Problem details -
Your answer must be the listing repeated word for word, without its pictures.

[Data Boundary: Start]

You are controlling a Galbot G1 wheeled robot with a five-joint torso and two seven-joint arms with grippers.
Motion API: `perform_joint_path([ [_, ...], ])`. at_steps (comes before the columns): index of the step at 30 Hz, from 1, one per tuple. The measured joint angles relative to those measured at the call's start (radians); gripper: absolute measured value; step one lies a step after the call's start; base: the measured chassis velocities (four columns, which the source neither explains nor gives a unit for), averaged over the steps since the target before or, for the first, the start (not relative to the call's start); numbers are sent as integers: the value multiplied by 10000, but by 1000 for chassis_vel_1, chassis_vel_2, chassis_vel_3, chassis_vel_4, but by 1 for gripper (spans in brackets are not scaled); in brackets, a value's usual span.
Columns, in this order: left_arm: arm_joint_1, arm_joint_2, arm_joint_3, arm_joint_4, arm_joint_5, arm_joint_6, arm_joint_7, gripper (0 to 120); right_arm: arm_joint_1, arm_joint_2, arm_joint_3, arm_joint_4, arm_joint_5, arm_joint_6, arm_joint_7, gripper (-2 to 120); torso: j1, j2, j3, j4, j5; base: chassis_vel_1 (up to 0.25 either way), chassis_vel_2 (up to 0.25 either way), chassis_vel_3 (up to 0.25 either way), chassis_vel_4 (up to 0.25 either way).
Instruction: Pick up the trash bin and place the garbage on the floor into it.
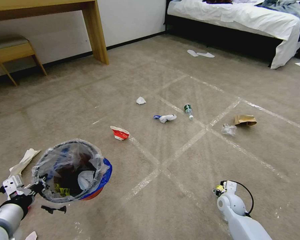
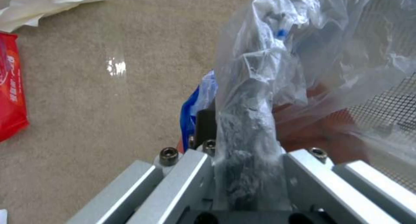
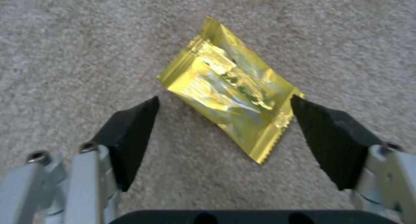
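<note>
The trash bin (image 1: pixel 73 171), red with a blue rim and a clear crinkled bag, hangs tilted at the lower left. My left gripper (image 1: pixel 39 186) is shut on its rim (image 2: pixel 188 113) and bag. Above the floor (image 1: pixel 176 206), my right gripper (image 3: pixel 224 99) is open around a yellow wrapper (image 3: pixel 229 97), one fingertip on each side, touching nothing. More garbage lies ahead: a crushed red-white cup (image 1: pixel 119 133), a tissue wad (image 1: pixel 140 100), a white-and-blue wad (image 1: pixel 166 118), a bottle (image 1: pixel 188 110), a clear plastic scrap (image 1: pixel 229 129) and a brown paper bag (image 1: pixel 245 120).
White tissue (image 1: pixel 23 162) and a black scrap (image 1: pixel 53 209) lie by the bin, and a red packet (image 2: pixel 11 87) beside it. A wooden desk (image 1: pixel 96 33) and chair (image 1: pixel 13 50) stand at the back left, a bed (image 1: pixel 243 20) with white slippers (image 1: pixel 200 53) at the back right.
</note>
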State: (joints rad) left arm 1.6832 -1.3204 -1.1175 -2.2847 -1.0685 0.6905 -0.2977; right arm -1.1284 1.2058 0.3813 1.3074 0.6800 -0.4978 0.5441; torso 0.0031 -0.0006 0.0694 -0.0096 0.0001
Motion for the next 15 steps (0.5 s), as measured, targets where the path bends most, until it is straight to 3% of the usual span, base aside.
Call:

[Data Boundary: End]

Finished exercise -
You are controlling a Galbot G1 wheeled robot with a five-joint torso and two seven-joint arms with grippers.
Motion API: `perform_joint_path([ [_, ...], ])`. at_steps (comes before the columns): index of the step at 30 Hz, from 1, one per tuple. The measured joint angles relative to those measured at the call's start (radians); gripper: absolute measured value; step one lies a step after the call's start; base: the measured chassis velocities (four columns, which the source neither explains nor gives a unit for), averaged over the steps since the target before or, for the first, the start (not relative to the call's start); numbers are sent as integers: the value multiplied by 10000, but by 1000 for chassis_vel_1, chassis_vel_2, chassis_vel_3, chassis_vel_4, but by 1 for gripper (spans in brackets are not scaled); in brackets, a value's usual span.
Columns, in this order: left_arm: arm_joint_1, arm_joint_2, arm_joint_3, arm_joint_4, arm_joint_5, arm_joint_6, arm_joint_7, gripper (0 to 120); right_arm: arm_joint_1, arm_joint_2, arm_joint_3, arm_joint_4, arm_joint_5, arm_joint_6, arm_joint_7, gripper (-2 to 120); torso: j1, j2, j3, j4, j5; base: chassis_vel_1 (up to 0.25 either way), chassis_vel_2 (up to 0.25 either way), chassis_vel_3 (up to 0.25 either way), chassis_vel_4 (up to 0.25 either way).
Instruction: Pick up the trash bin and place the garbage on the floor into it.
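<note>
The trash bin (image 1: pixel 73 171), red with a blue rim and a clear crinkled bag, hangs tilted at the lower left. My left gripper (image 1: pixel 39 186) is shut on its rim (image 2: pixel 188 113) and bag. Above the floor (image 1: pixel 176 206), my right gripper (image 3: pixel 224 99) is open around a yellow wrapper (image 3: pixel 229 97), one fingertip on each side, touching nothing. More garbage lies ahead: a crushed red-white cup (image 1: pixel 119 133), a tissue wad (image 1: pixel 140 100), a white-and-blue wad (image 1: pixel 166 118), a bottle (image 1: pixel 188 110), a clear plastic scrap (image 1: pixel 229 129) and a brown paper bag (image 1: pixel 245 120).
White tissue (image 1: pixel 23 162) and a black scrap (image 1: pixel 53 209) lie by the bin, and a red packet (image 2: pixel 11 87) beside it. A wooden desk (image 1: pixel 96 33) and chair (image 1: pixel 13 50) stand at the back left, a bed (image 1: pixel 243 20) with white slippers (image 1: pixel 200 53) at the back right.
</note>
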State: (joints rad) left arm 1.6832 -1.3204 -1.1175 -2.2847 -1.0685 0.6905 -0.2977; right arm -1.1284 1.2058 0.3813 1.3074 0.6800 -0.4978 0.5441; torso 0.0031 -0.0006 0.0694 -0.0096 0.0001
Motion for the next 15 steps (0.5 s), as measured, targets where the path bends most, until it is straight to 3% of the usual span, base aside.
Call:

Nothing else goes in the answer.